You have to look in the mirror and start practicing your response right now. When everyone asks “what happened to your eye?” Give them the Barney Fife type sniff and with dead straight face....“I’m an archer.”


----------



## cajuncape (Jul 1, 2021)

MidwayJ1032! said:


> You have to look in the mirror and start practicing your response right now. When everyone asks “what happened to your eye?” Give them the Barney Fife type sniff and with dead straight face....“I’m an archer.”

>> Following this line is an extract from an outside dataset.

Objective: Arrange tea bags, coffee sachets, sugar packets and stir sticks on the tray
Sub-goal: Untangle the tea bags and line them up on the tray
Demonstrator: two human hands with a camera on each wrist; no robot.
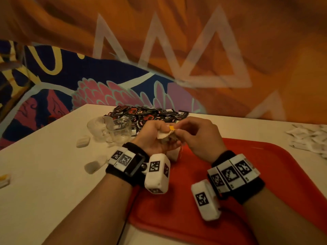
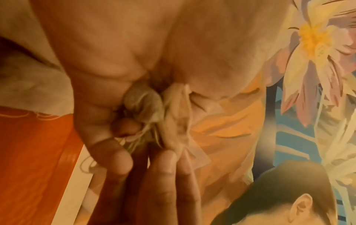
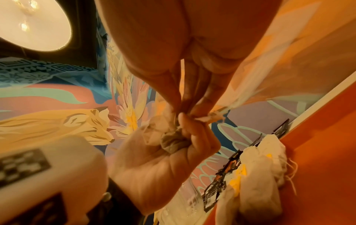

Went to a wedding this weekend and had to tell the story at least 20 times. The emergency room nurse asked me if the string did it. I almost asked them for the suters and a mirror so I could stich it up my self after sitting for 4 hours

Sent from my Pixel 4 using Tapatalk


----------



## roosterstraw (Dec 9, 2015)

I transitioned to a thumb release about 3 years ago. I had my first “uh oh” with it the other day. It slipped out of my hand. Best thing I can come with is I tilted my wrist down and it slipped out, I was about half way through my draw cycle. It flung about 20-30 ft in front of me.


----------



## cajuncape (Jul 1, 2021)

roosterstraw said:


> I transitioned to a thumb release about 3 years ago. I had my first “uh oh” with it the other day. It slipped out of my hand. Best thing I can come with is I tilted my wrist down and it slipped out, I was about half way through my draw cycle. It flung about 20-30 ft in front of me.


I can understand it flinging forward. I just don't understand how it came back and hit me. I'm going to switch to spot hog wiseguy and trade sell the thumb release. Never knew this was a thing or I probably wouldn't have went this route.

Sent from my Pixel 4 using Tapatalk


----------



## Crowely (Dec 20, 2020)

You probably lost concentration for a second and hit the trigger most of the way into the draw cycle. The release probably bounced off the riser or rest back at you, or was slung off the d loop when it stopped back at you. It will have a tendency to jerk it out of your hand when you are unprepared. They do make that Exit with a wrist strap too. Even with some injuries to my hand and some arthritis I do have one trigger release without a strap that I shoot. Its one that I found I just have a natural grip with it that makes me comfortable to shoot it. 5 other releases I have, all have straps. I have on occasion , mostly when I am tired and should not be shooting, have hit the trigger, not lost the release but arrow has went places it should have not, luckily I don't sky draw. This happens more often then people will admit. It's enough of a problem that some manufacturers just ask you do not shoot the release again until they have inspected it. Also possible release triggered itself. I know the Exits do not have adjustment,so if it did it needs to be returned.


----------



## cajuncape (Jul 1, 2021)

I'm guessing it's along these lines. I just never thought it could come back at my face with the force it did. I understand how it could sling forward just not backwards and why I posted here.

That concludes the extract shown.